◆ About this task
Set down the data again word for word. Skip any pictures.

======== Records to use ========

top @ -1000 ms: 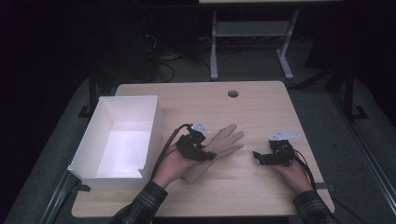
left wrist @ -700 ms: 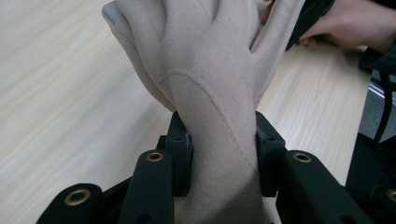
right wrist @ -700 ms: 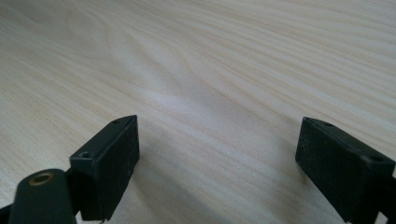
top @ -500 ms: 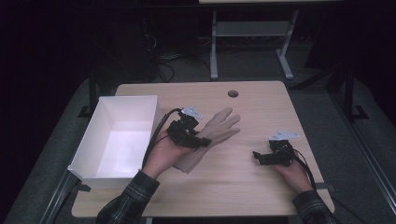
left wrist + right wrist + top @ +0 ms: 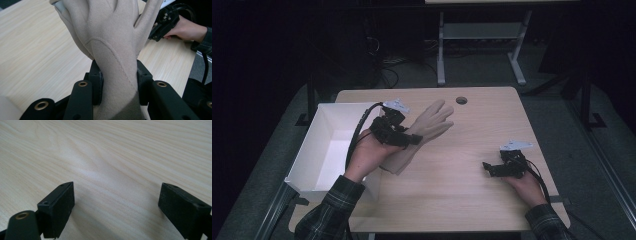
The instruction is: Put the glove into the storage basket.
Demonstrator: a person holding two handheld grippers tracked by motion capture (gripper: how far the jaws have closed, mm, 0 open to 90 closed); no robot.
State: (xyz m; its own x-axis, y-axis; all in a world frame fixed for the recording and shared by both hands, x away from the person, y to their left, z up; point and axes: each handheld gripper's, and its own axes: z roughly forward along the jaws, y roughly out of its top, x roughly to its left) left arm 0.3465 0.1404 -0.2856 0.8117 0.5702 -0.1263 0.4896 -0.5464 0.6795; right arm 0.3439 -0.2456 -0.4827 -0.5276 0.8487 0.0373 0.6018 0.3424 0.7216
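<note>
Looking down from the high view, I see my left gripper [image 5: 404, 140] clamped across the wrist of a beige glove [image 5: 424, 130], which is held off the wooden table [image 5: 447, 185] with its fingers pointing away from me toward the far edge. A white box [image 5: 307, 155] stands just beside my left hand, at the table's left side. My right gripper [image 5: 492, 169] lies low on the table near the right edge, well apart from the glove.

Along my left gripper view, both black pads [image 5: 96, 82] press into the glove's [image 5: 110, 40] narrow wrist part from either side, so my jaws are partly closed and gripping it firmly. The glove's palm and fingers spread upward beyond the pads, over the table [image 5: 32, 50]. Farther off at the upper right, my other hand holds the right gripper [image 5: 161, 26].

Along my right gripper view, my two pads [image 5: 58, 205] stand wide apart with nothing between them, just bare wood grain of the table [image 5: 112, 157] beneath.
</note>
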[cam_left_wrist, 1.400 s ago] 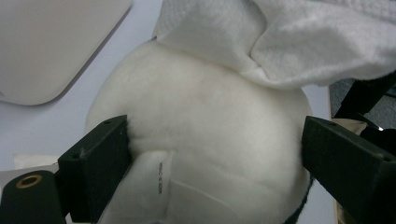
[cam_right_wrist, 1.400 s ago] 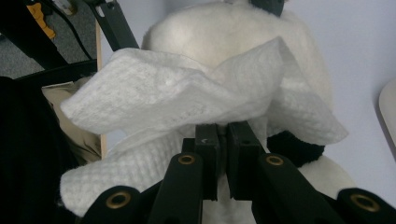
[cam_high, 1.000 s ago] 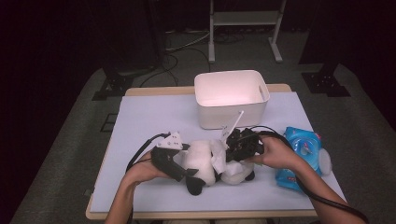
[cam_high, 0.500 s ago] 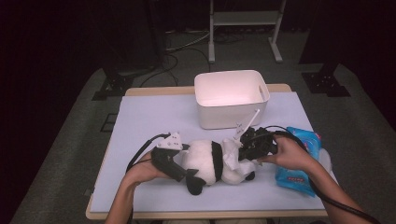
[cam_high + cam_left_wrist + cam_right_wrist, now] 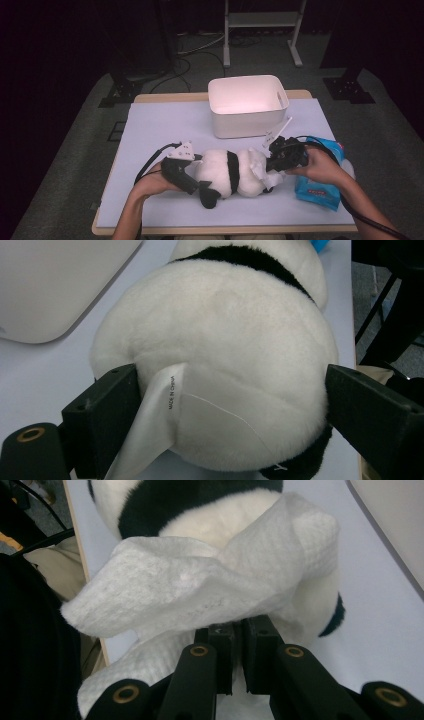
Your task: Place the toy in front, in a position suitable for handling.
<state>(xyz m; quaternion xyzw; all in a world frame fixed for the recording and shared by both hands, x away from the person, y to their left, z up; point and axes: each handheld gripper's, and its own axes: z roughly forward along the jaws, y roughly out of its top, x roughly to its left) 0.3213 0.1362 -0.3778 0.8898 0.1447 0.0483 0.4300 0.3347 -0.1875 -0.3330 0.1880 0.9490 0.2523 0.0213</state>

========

◆ Exercise solution
top @ -1000 ms: 
left wrist @ -700 ms: 
right wrist @ -700 ms: 
top @ -500 ms: 
left wrist + right wrist + top @ +0 ms: 
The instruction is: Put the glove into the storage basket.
Demonstrator: a person holding two handheld grippers tracked by motion capture (gripper: how far the jaws have closed, mm, 0 open to 90 closed); no robot.
State: (xyz m; its own x-axis, y-axis; all in a world frame fixed for the recording and shared by both hands, x away from the person, y to their left, z up; point and axes: each handheld gripper's, and its own axes: z roughly forward along the jaws, y roughly out of its top, x roughly to its left) left arm 0.3465 0.1404 -0.2856 0.8117 0.5702 -0.1263 0.4896 -0.5464 0.6795; right arm 0.3439 -0.2456 -0.4827 -0.5276 0.8487 0.0373 0.6018 0.3424 0.7216
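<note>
Looking down from the high view, I see my left gripper [image 5: 404, 140] clamped across the wrist of a beige glove [image 5: 424, 130], which is held off the wooden table [image 5: 447, 185] with its fingers pointing away from me toward the far edge. A white box [image 5: 307, 155] stands just beside my left hand, at the table's left side. My right gripper [image 5: 492, 169] lies low on the table near the right edge, well apart from the glove.

Along my left gripper view, both black pads [image 5: 96, 82] press into the glove's [image 5: 110, 40] narrow wrist part from either side, so my jaws are partly closed and gripping it firmly. The glove's palm and fingers spread upward beyond the pads, over the table [image 5: 32, 50]. Farther off at the upper right, my other hand holds the right gripper [image 5: 161, 26].

Along my right gripper view, my two pads [image 5: 58, 205] stand wide apart with nothing between them, just bare wood grain of the table [image 5: 112, 157] beneath.
</note>
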[cam_left_wrist, 1.400 s ago] 
[cam_right_wrist, 1.400 s ago] 
[cam_high, 1.000 s ago] 
[cam_high, 0.500 s ago] 
[cam_high + cam_left_wrist + cam_right_wrist, now] 
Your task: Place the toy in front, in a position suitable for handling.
<state>(xyz m; quaternion xyzw; all in a world frame fixed for the recording and shared by both hands, x away from the person, y to their left, z up; point and axes: each handheld gripper's, and its own axes: z roughly forward along the jaws, y roughly out of its top, x roughly to its left) 0.3213 0.1362 -0.3778 0.8898 0.1447 0.0483 0.4300 0.3347 -0.1875 -0.3330 0.1880 0.9490 0.2523 0.0213</state>

Nothing remains to be done for this exercise.